§ Directions:
The exact lines from the start of the material below through the line holding "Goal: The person" are the answer; return those, pictures excluded.

§ Data extract:
------------------------------------

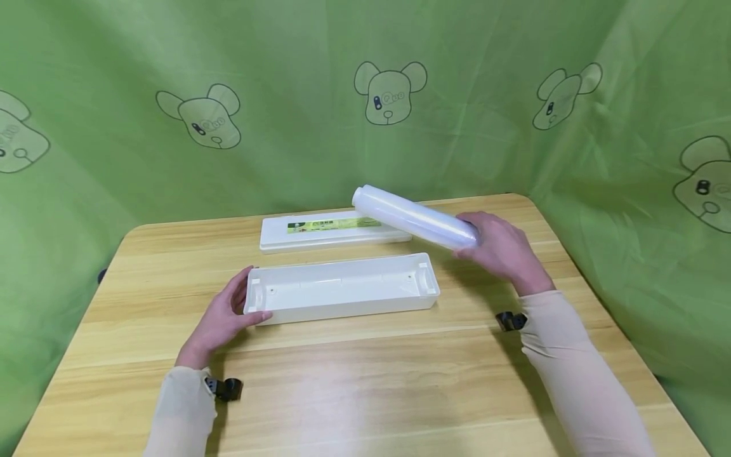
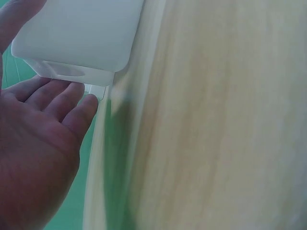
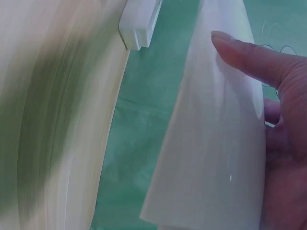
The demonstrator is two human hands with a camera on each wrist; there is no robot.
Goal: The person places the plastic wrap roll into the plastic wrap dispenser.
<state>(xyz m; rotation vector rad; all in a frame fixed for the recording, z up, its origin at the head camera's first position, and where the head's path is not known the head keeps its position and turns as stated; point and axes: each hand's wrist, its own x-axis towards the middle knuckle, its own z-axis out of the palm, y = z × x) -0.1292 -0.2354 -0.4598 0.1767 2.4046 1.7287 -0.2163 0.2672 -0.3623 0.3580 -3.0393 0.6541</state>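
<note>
A roll of cling film [image 1: 419,217] is held in the air by my right hand [image 1: 502,247], which grips its right end. The roll tilts, its left end higher and over the lid. In the right wrist view the thumb [image 3: 244,57] lies along the film [image 3: 211,143], and a loose edge of film flares out. My left hand [image 1: 225,311] holds the left end of a long white plastic box [image 1: 342,311], thumb at the front wall and fingers at the back. The box stands open on the table, with a notched holder inside each end.
Behind the box a white lid [image 1: 337,240] with a green label lies on the wooden table [image 1: 354,387]. Green fabric [image 1: 297,139] with bear-head prints hangs around the back and sides. A dark wrist device [image 1: 225,388] sits at each sleeve.
</note>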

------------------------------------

§ Final answer:
The demonstrator is two human hands with a camera on each wrist; there is no robot.
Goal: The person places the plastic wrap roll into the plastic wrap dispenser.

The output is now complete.